Ce déclin relatif des feux de forêts et de végétation au regard des années précédentes - et notamment de l'été 2022 - ne doit néanmoins pas masquer l'intensification du risque incendie pour les années à venir. De fait, l'effet du changement climatique s'observe même lors de saisons relativement calmes comme l'a été 2024, par l'extension temporelle de la saison des feux : quatre des cinq incendies les plus conséquents cette année ont eu lieu en dehors du pic de la saison des feux de forêts, traditionnellement limité à la période allant du 1er juillet au 15 août, et deux s'étant même produits hors période estivale.

En outre, la saison de feux relativement calme démontre la quantité de moyens nécessaires pour traiter des feux non-concomitants et isolés, et accentue donc par contraste la nécessité de renforcer les moyens nationaux pour être en mesure de faire face à des saisons à plus haute intensité.

2018

2020

2022

2024

Par ailleurs, si le niveau élevé de précipitations a permis de réduire l'extension du risque incendie à certains départements, son caractère exceptionnel s'est néanmoins traduit par une montée en puissance du risque inondation, autre conséquence du dérèglement climatique et de l'imperméabilisation des sols. Des épisodes d'inondation particulièrement importants se sont en effet produits à partir de la fin de l'année 2023 et ont fortement mobilisé les acteurs de la sécurité civile au long de l'année 2024.

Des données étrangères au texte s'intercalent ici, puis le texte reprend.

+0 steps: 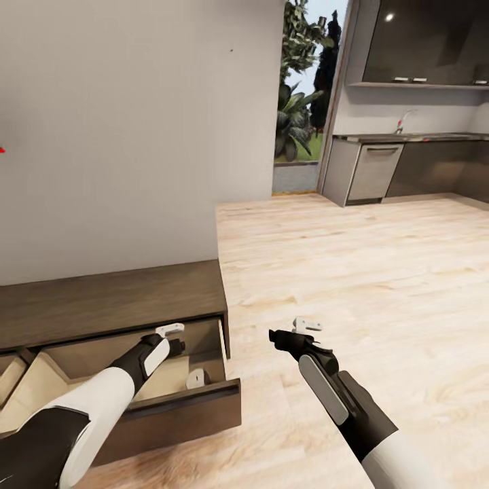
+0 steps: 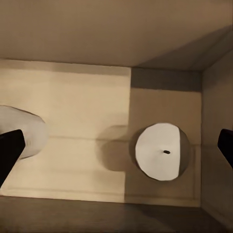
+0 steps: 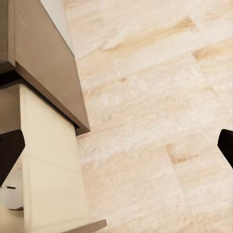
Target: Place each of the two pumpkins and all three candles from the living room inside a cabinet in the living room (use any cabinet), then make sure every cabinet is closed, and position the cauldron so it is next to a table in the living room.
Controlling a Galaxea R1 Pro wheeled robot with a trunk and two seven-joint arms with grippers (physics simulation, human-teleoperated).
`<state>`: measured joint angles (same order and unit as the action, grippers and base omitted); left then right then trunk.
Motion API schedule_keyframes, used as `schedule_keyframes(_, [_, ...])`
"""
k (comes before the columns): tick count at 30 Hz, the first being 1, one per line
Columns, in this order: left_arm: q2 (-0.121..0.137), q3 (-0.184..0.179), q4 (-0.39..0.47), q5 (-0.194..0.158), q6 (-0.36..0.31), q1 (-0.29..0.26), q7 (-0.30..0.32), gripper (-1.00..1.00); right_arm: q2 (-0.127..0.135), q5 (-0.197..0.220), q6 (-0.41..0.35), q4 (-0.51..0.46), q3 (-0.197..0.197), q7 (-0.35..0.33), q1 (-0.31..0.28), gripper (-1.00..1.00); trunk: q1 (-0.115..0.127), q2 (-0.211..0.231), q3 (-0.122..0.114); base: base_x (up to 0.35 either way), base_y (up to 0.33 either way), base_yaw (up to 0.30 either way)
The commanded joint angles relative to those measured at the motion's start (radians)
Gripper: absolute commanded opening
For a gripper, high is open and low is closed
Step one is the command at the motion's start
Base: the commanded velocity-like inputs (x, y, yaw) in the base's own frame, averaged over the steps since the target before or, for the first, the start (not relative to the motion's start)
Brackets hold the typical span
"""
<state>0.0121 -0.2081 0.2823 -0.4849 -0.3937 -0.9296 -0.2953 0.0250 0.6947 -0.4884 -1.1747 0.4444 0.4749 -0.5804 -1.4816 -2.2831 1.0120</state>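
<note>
1. The cabinet is a long, low, dark-brown unit against a grey wall, at 9 o'clock in the head view, its long axis running along the wall.
2. Its end drawer is pulled out toward the camera, showing a pale wood interior.
3. A candle stands upright in the drawer near its front right corner. In the left wrist view this candle is seen from above, wick end up, close to a corner of the drawer.
4. A second pale candle stands well apart from it, partly hidden behind a fingertip.
5. The left hand hangs above the open drawer, fingers spread wide, holding nothing.
6. The right hand hovers over the light wood floor at 5 o'clock, just beside the drawer, fingers wide apart and empty.
7. A kitchen surface with a tap is at 1 o'clock.
</note>
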Motion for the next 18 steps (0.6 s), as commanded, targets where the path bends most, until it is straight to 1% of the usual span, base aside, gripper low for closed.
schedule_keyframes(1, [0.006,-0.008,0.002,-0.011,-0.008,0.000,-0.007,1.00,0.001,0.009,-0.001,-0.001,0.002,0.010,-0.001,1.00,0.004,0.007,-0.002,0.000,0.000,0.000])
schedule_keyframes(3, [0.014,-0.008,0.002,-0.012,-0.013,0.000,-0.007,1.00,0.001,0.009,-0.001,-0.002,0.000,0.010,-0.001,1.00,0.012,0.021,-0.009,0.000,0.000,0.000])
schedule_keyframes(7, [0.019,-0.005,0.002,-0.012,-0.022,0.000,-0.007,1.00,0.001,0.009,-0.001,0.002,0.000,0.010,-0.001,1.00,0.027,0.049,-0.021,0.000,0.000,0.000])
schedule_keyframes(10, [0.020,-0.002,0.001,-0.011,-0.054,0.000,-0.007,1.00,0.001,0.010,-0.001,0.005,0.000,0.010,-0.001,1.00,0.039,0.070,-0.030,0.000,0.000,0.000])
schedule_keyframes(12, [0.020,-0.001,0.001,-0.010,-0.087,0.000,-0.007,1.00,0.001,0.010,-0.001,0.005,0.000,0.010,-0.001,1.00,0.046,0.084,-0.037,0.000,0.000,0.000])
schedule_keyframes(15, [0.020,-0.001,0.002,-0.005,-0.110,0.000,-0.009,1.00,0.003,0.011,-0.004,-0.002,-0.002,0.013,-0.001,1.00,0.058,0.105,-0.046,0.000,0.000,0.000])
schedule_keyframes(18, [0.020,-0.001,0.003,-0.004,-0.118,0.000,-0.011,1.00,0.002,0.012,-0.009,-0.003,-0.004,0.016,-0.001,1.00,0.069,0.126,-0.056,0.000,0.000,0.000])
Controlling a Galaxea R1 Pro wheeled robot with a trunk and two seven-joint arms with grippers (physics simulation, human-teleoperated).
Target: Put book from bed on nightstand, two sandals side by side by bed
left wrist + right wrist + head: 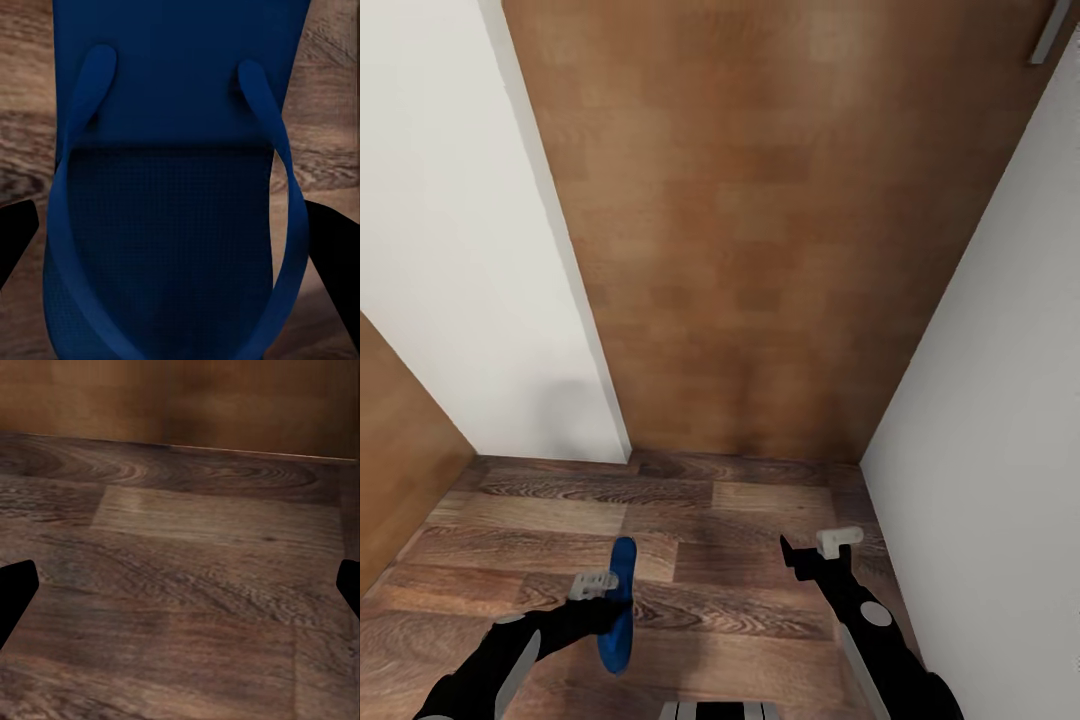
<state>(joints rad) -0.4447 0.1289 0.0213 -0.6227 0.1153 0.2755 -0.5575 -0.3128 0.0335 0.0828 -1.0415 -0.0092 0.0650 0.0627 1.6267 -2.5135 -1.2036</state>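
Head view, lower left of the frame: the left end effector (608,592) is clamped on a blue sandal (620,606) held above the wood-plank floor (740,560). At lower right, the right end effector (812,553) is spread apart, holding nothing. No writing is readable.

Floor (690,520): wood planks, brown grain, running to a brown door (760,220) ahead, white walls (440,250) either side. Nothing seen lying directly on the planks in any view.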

Les Hauts-de-France ont notamment subi plusieurs épisodes de crues, d'inondations et de coulées de boue à partir de la fin de l'année 2023 dont l'un, de janvier à février 2024, a présenté des niveaux d'intensité de crues plus que centennaux - jusqu'à excéder les niveaux enregistrés lors des inondations du début des années 2000 qui servaient de référence aux actions de prévention conduites depuis une vingtaine d'années. Ces crises de plusieurs semaines ayant nécessité plus de 5 000 interventions de sapeurs-pompiers, des moyens nationaux et européens ont été déployés afin de compléter les capacités de pompage et faciliter l'évacuation de l'eau vers la mer. Les formations militaires de la sécurité civile (ForMiSC) sont ainsi restées mobilisées jusqu'en avril 2024 pour effectuer des actions quotidiennes de pompage.

Fin octobre, onze départements du Centre-Est et du Sud ont également subi des inondations et des coulées de boue à des niveaux d'intensité non enregistrés depuis plus d'un siècle, notamment en Ardèche.

Interrogée à cet égard par le rapporteur, la direction générale de la sécurité civile (DGSCGC) a indiqué avoir engagé une réflexion, dans le cadre du Beauvau de la sécurité civile, quant au doublement de la capacité nationale de pompage haut débit pour faire face aux épisodes climatiques de pluies intenses qui vont aller croissants.

Enfin, outre la prise en charge des feux de forêts et des inondations, les acteurs de la sécurité civile ont connu une activité opérationnelle élevée en 2024, notamment en raison de leur participation aux missions de sécurisation des jeux Olympiques et Paralympiques qui ont mobilisé l'ensemble des services de déminages de la DGSCGC pour la sécurisation des sites et fortement engagé les formations militaires de la sécurité civile (ForMiSC), notamment dans des missions d'analyse et d'identification des menaces NRBC-E (nucléaire, radiologique, biologique, chimique et explosif).

Par ailleurs, les ForMiSC ont été fortement mobilisées dans les territoires ultramarins au cours de l'année 2024, notamment à Mayotte de septembre 2023 à avril 2024 pour la distribution d'eau, à La Réunion en janvier 2024 pour faire suite au passage du cyclone BELAL et en Nouvelle-Calédonie pour des missions d'assistance à la population à partir de mai 2024.


* 1 Projet annuel de performance de la mission « Sécurité », annexé au projet de loi de finances pour 2025.